EXERCISE DATA:
• • • • • • •
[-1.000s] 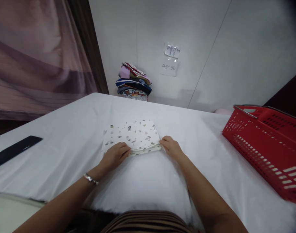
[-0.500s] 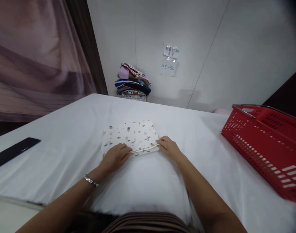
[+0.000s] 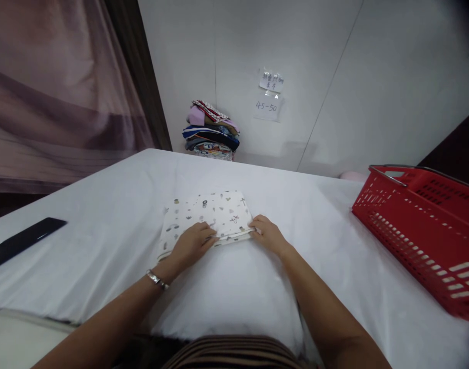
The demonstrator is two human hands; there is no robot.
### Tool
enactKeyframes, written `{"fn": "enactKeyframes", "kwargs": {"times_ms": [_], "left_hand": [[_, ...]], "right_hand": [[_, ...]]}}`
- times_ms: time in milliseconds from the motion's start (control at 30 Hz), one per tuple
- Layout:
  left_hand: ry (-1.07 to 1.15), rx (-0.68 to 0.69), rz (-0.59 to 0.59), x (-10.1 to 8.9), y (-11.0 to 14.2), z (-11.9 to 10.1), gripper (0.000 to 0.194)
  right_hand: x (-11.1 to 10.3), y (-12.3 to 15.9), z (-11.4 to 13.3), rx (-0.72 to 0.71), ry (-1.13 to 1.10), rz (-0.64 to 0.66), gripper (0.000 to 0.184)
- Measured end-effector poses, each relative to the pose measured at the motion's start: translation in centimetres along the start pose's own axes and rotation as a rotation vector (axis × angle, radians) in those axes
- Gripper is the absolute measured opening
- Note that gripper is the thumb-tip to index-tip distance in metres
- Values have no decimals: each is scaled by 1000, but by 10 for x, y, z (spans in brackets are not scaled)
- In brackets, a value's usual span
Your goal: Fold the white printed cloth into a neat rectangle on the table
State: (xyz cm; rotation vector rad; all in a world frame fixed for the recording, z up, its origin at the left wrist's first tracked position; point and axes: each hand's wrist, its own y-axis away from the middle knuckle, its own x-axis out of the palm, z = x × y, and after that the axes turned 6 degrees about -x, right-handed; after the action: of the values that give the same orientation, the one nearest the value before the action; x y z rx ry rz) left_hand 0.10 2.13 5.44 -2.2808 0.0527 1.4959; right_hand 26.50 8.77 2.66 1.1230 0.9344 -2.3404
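Note:
A folded white cloth (image 3: 203, 215) with small printed figures lies flat in layers on the white-covered table (image 3: 115, 205). My left hand (image 3: 194, 241) is closed on the middle of its near edge, fingers pressed over the layers. At the near right corner, my right hand (image 3: 267, 233) pinches the cloth's edge between thumb and fingers. A silver bracelet (image 3: 157, 279) circles my left wrist. The layers under my fingers are partly hidden.
A red plastic basket (image 3: 419, 230) with a metal handle stands on the right. At the left edge lies a dark flat object (image 3: 26, 241). Several folded fabrics (image 3: 211, 130) are piled beyond the far edge, by a wall with paper notes (image 3: 267, 106).
My left hand has slid a little to the right along the near edge of the cloth. My right hand stays at the corner.

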Motion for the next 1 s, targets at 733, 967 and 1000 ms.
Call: {"fn": "enactKeyframes", "kwargs": {"times_ms": [733, 967, 1000], "left_hand": [[-149, 192, 26, 20, -14, -13, 32], [-149, 206, 67, 25, -14, -11, 25], [-145, 196, 67, 25, -15, -11, 23]], "right_hand": [[-6, 7, 2, -135, 170, 23, 22], [-7, 10, -3, -162, 173, 73, 17], [-6, 10, -3, -160, 176, 73, 17]]}}
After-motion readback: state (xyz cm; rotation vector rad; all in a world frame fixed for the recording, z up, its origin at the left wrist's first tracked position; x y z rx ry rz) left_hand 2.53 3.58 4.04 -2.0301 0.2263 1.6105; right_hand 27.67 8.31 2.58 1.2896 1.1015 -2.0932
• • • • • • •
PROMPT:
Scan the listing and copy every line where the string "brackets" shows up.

REPLY:
- Values have no decimals: each is scaled by 1000, but by 10 for x, y, z (spans in brackets are not scaled)
- In brackets, a value's usual span

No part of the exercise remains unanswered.